Media personality and functional medicine health and lifestyle coach Zuraida Jardine opens up about her career, change, and how she lives life well.
ON CHANGING GEARS
What made you switch from being a full-time media personality to pursuing a career in health and wellbeing?
It was an organic transition, as I’d always had a keen interest in wellbeing and behaviour. I woke up one morning and had this crazy idea – “What if I were to follow this path that’s calling me so loudly? What if I were to apply to university to study psychology?” And so I did.
How has your media career equipped you for your current vocation?
My entire career in media included human connection. My vocation never bred isolation, only inclusion. I am forever grateful for my media career, and nothing that I've done or am doing in this field is a drastic departure from my health and wellbeing pursuits. It’s all interlinked, with the common denominator being people and connection.
What made you choose the path of a functional medicine health and lifestyle coach?
After discovering functional medicine and the significance of gut health in particular, I signed up to study functional medicine health coaching with the International Institute of Functional Medicine in the US. This, in turn, led me to my studies in breathwork therapy.
What is functional medicine, and what do you see as its benefits?
Functional medicine looks at the human being as an individual, focusing on identifying and addressing the root cause of dysfunction or disease. It is, in essence, a tailor-made medicinal outlook to optimum health, which aims to take away the plaster and heal the wound.
Can you tell us a bit more about breathwork therapy?
Breathwork is an ancient healing practice that can be found in a number of different traditions. Hebraic tradition refers to ruach; Asian cultures have chi and ki, and the Hindu religion practises pranayama. Breathwork allows us to become aware of our states, including tension, blocks, resistance, and suppressions that are preventing us from enjoying healthy breath flow and circulation.
Why did you go on to pursue your MA in Critical Diversity studies?
As a South African, and a person of colour, I see it as imperative for us all to learn to understand one another as individuals. Critical Diversity Literacy interrogates the study of otherness, and recognises how our privilege and power impact our social behaviour, viewpoints and narrative. We can only begin to understand the uniqueness of individuality when we recognise that our multiple intersections with life make our experiences deeply subjective. An appreciation of this subjectivity can only aid me in being a stronger healthcare practitioner - and human being.
ON LIVING LIFE WELL
What does living life well mean to you?
Live: Whatever you do, commit to it fully. Life: It’s fleeting, so make sure you live it intentionally. Well: This is a state of feeling. High or low, whichever state is practised best will thrive the most.

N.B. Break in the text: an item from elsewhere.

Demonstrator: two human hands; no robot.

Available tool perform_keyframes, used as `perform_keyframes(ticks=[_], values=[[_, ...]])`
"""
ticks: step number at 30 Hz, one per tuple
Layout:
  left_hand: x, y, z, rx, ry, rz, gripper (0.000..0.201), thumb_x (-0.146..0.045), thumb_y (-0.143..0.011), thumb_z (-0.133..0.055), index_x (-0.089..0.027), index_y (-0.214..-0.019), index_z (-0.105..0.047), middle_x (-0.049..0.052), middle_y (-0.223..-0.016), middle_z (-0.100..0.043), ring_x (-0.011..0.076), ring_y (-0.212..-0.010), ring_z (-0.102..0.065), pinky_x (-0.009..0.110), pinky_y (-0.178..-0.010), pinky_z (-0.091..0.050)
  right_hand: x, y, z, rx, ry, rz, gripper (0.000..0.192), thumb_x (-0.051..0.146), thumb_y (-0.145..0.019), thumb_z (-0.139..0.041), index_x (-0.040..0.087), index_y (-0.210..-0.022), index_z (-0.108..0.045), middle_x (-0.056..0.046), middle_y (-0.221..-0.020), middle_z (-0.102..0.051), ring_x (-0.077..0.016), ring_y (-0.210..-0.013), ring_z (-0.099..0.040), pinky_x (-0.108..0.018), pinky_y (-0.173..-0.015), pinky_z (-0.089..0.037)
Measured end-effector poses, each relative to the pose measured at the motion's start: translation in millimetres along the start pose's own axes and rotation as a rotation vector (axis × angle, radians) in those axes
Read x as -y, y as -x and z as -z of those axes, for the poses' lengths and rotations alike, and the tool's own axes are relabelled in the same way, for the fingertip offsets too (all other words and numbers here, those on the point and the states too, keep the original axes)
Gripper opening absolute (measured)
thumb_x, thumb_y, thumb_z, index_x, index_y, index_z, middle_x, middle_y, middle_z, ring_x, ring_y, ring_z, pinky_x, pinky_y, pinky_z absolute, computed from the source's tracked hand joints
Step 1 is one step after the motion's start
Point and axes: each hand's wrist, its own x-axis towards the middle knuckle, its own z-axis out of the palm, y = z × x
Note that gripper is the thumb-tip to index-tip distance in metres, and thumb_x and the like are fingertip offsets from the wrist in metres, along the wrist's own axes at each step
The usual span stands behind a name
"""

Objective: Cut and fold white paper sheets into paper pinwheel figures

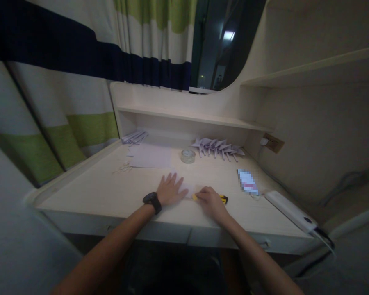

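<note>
Pressing flat with fingers spread, the left hand [170, 189] pins a pale paper sheet [184, 187] on the table [95, 192]; at its 3 o'clock, the right hand [211, 200] grips a yellow cutter [224, 199].

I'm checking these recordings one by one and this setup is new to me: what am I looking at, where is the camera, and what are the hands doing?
There is no machine: one camera worn on a person's head looks down at their own arms. The left hand, with a dark watch at the wrist, lies flat on a pale sheet of paper on the desk. The right hand grips a yellow-and-black cutter at the sheet's edge. Farther back lie a tape roll, more paper, scissors and folded paper shapes. A white power strip lies right.
</note>
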Motion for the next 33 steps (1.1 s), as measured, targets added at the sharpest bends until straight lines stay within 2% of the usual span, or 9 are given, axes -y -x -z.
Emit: perform_keyframes(ticks=[5,10,14,16,18,22,26,30,33], values=[[-0.7,0.9,3.5,0.019,0.017,-0.005,0.077,-0.07,-0.084,-0.018,-0.02,-0.141,-0.033,0.015,-0.149,-0.023,0.0364,-0.137,-0.015,0.056,-0.106,-0.007,-5.2,6.7,5.2,-0.013,-0.014,0.033,0.018,0.015,-0.083,-0.055,0.019,-0.092,-0.071,-0.006,-0.085,-0.06,-0.018,-0.084,-0.053,-0.028,-0.076,-0.041],[1.5,-1.7,2.9,0.017,0.034,0.004,0.069,-0.063,-0.088,-0.019,-0.021,-0.141,-0.033,0.014,-0.149,-0.026,0.0354,-0.137,-0.017,0.055,-0.106,-0.011,-8.7,6.4,3.7,0.002,-0.008,0.026,0.02,0.014,-0.082,-0.056,0.02,-0.095,-0.071,-0.007,-0.087,-0.061,-0.0185,-0.085,-0.053,-0.029,-0.077,-0.042],[14.4,-4.9,6.1,-0.038,0.104,0.002,0.058,-0.048,-0.094,-0.02,-0.015,-0.14,-0.034,0.016,-0.147,-0.028,0.0286,-0.136,-0.024,0.046,-0.108,-0.019,-11.4,5.6,1.4,-0.002,-0.012,0.015,0.019,0.018,-0.084,-0.055,0.02,-0.095,-0.071,-0.007,-0.09,-0.061,-0.0181,-0.087,-0.053,-0.029,-0.08,-0.042],[23.9,-3.0,10.6,-0.068,0.159,-0.047,0.057,-0.044,-0.094,-0.023,-0.011,-0.139,-0.035,0.016,-0.148,-0.028,0.0236,-0.137,-0.023,0.038,-0.108,-0.022,-12.3,6.2,-0.1,-0.015,-0.01,0.007,0.019,0.02,-0.085,-0.054,0.019,-0.095,-0.07,-0.007,-0.091,-0.06,-0.0182,-0.088,-0.053,-0.029,-0.08,-0.042],[33.1,2.4,15.6,-0.042,0.201,-0.114,0.056,-0.046,-0.093,-0.026,-0.013,-0.136,-0.04,0.013,-0.147,-0.031,0.0214,-0.136,-0.026,0.034,-0.109,-0.023,-12.4,7.1,-1.3,-0.026,-0.002,0.001,0.019,0.021,-0.086,-0.053,0.02,-0.094,-0.07,-0.007,-0.091,-0.06,-0.0186,-0.089,-0.053,-0.03,-0.08,-0.042],[43.8,18.5,23.9,0.061,0.229,-0.232,0.057,-0.052,-0.09,-0.033,-0.016,-0.131,-0.046,0.011,-0.141,-0.041,0.0217,-0.133,-0.032,0.035,-0.108,-0.024,-10.2,8.6,-1.3,-0.053,0.001,0.003,0.019,0.02,-0.087,-0.052,0.019,-0.094,-0.069,-0.008,-0.092,-0.06,-0.0191,-0.09,-0.052,-0.03,-0.081,-0.042],[41.6,27.9,30.1,0.054,0.183,-0.3,0.053,-0.055,-0.087,-0.04,-0.019,-0.125,-0.052,0.01,-0.138,-0.045,0.0237,-0.131,-0.035,0.035,-0.106,-0.027,-7.5,8.0,1.4,-0.094,-0.016,-0.012,0.02,0.02,-0.086,-0.052,0.02,-0.099,-0.068,-0.008,-0.094,-0.059,-0.0194,-0.092,-0.052,-0.031,-0.083,-0.042],[32.7,26.7,33.3,0.021,0.078,-0.322,0.036,-0.048,-0.088,-0.044,-0.021,-0.106,-0.06,0.009,-0.111,-0.064,0.025,-0.105,-0.058,0.033,-0.088,-0.043,-5.5,6.3,5.1,-0.133,-0.026,-0.022,0.022,0.02,-0.086,-0.051,0.019,-0.102,-0.067,-0.008,-0.094,-0.059,-0.0195,-0.092,-0.052,-0.031,-0.084,-0.042],[28.7,25.6,33.7,0.006,-0.013,-0.303,0.031,-0.038,-0.091,-0.039,-0.018,-0.092,-0.063,0.011,-0.091,-0.068,0.0252,-0.085,-0.064,0.033,-0.074,-0.046,-4.7,6.3,7.8,-0.153,-0.02,-0.03,0.023,0.02,-0.085,-0.051,0.018,-0.101,-0.067,-0.008,-0.094,-0.06,-0.0196,-0.091,-0.052,-0.031,-0.082,-0.042]])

What is your primary motivation for staying healthy?
Longevity. The ability to live longer and healthier lives is within reach if we move regularly, eat consciously, connect to our spirituality, and play often.

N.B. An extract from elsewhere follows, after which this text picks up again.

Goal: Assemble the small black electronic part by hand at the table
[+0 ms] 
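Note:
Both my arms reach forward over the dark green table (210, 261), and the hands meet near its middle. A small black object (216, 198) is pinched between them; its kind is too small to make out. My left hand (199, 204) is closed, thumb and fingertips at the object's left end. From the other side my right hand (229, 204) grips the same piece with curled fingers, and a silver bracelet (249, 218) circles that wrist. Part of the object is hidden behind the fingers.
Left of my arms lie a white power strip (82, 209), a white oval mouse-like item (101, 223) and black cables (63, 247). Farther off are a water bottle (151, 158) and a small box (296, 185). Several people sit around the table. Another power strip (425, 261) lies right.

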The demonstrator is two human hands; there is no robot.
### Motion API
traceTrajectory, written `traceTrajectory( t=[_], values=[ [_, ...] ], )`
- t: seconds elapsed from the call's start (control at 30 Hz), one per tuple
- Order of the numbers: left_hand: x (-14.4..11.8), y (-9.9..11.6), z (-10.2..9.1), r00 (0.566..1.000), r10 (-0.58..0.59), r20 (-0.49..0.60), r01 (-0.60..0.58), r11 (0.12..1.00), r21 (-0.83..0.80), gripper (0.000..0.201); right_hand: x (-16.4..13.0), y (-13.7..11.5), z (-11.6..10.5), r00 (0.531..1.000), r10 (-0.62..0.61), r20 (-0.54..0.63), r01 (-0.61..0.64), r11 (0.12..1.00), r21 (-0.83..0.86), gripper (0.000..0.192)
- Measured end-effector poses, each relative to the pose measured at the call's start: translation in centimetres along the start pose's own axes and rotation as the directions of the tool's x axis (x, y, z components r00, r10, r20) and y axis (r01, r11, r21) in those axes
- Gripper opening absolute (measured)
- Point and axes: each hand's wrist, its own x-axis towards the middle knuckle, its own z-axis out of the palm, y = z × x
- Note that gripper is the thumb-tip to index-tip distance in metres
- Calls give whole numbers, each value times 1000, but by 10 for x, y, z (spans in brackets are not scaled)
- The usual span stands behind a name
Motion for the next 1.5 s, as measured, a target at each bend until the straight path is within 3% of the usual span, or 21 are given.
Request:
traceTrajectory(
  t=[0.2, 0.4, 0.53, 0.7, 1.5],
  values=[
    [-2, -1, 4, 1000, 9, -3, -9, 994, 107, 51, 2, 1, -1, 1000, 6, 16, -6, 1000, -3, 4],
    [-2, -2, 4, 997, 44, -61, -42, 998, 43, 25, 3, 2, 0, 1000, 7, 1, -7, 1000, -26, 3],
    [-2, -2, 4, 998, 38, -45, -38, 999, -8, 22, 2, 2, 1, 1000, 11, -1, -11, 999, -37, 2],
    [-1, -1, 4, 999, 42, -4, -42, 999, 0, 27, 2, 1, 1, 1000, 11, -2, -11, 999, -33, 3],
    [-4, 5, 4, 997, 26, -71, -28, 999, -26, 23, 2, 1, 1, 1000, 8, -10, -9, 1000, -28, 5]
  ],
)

You’ve referred to food as ‘pleasure and medicine’. How does this reflect in your daily life?
Food is a pleasure that can conjure up positive memories of people and places. It is also a form of medicine, because so much of what we need to heal ourselves can be found in the nutrients rooted in nature. By gathering and sharing food in a way that creates positive connotations and memories, I am continously cultivating and encouraging a positive relationship with it.
Is your exercise routine set, or do you like to keep it fresh?
I’m drawn to the word ‘movement’ rather than ‘exercise’, because it denotes less of a sense of pressure. For me, movement can mean anything from a strength training routine to yoga, pilates, or a high intensity session.
Why is mental wellbeing important to you?
Mental, physical and spiritual health are all intertwined. They all deserve the same attention, because if one is out of balance, the other areas are all impacted. Overall wellness involves optimum health of the full mind-body connection.
How do you build your mental and emotional resilience?
By owning my personal life stories. We must allow ourselves to be vulnerable enough to own and appreciate that our experiences and adversities have moulded us into the beings that are still standing today.
What are five Wellness Warehouse products that you love, and which Wellness store do you usually visit?
My favourite products are the Biomedcan supplement range, Metagenics UltraPotent C, Eat Real Lentil Chips, organic honey, and carob coated almonds. I usually shop at the Wellness Warehouse in Parktown North in Johannesburg.
ON THE FUTURE
Do you set goals and resolutions for yourself and your life?
I have journalled all my life, and a big part of this includes the visions and resolutions I have for myself and the future. There is power in writing down your thoughts.
What are your aspirations for the year?
I’ve just renovated and re-opened my practice for workshops and in-person client consultations. I’m also going to be applying to do my PhD.